Situated about 20Km South of Nuwara Eliya, Horton plains is a UNESCO World Heritage Site (nature), National Park and a destination for nature lovers and nature researchers alike with its rich biodiversity and consist of ecosystems such as montane evergreen forests, grasslands, marshy lands and aquatic ecosystems. At an altitude of 2,100 meters above sea level, Horton Plains spreads across over 3,169 hectares of the highest tableland of the island.
It also holds an ecological importance of being Sri Lanka’s most important catchment area of almost all major rivers and containing most of the endemic plants and animals representative of the country’s wet and montane zones.

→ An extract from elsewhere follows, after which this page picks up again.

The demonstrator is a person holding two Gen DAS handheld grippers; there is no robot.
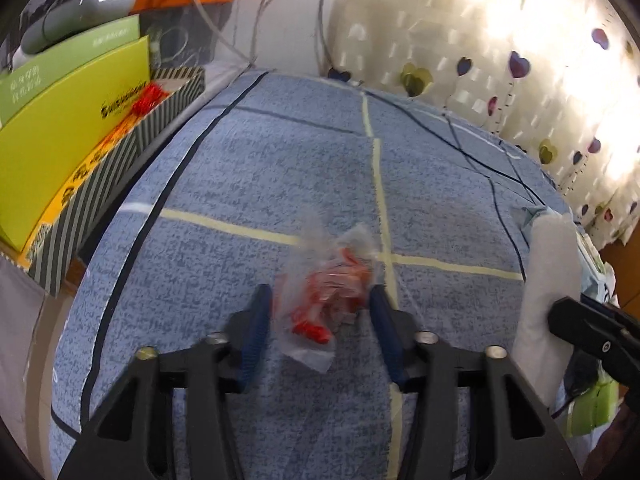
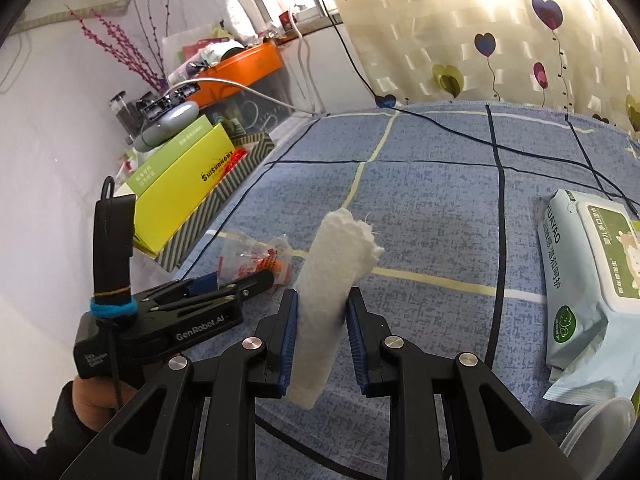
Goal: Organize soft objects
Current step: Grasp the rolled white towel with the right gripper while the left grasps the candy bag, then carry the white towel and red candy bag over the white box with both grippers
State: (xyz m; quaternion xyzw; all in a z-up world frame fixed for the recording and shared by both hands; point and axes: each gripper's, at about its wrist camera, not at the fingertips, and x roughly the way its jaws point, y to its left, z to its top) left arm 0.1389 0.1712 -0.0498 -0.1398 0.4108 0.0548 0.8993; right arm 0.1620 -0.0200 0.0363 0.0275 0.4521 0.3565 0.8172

Discovered in 19th century and was named Horton Plains in honor of then Governor of Ceylon (1831-1837) Sir Robert Wilmot Horton in 1834. The park was declared a nature reserve in 1969 and eventually elevated to the status of a National Park in 1988.
Horton Plains is amongst the top of the list of Hill country trails, offering about 5 hiking trails starting from various points, including Kirigalpotha, the highest point in Horton Plains and the 2nd highest mountain also Thotupolakanda, 3rd highest mountains in Sri Lanka.
The Horton Plains plateau end at the World’s End, a stunning view point with a vertical plunge of 4000ft offering an unencumbered view of south towards the coast. There is about a 4km hike to the tip of the World’s End and is covered with mist in the mornings and known for sudden falls of mist and advised visiting in the afternoon.
All of the montane endemics species can be found here and herds of Sambar Deer are the most frequent site among the other mammals in the park such as, Strip-necked Mongoose, Long-tailed Giant Squirrel, Wild Boar, the endemic Bear Monkey and Toque Monkey, Fishing cat Leopards and Slender Loris.
A century ago, the park was rich with wild elephants, until the British colonialists hunted them down to extinction, making Horton plain the only National park with no elephants present in Sri Lanka.
Situated 20 kilometres south of Nuwara Eliya and 20 kilometres west of Haputale, you can reach the park from Bandarawela or Nuwara Eliya which is about 1 ½ drive.
If you take the train, the closest train station is the Ohiya, from there an uphill walk is required to the plains for about 3-4 hours.
Only accommodation found in the area are couple of lodges and campsites operated by the wildlife department, which require being reserved well-ahead.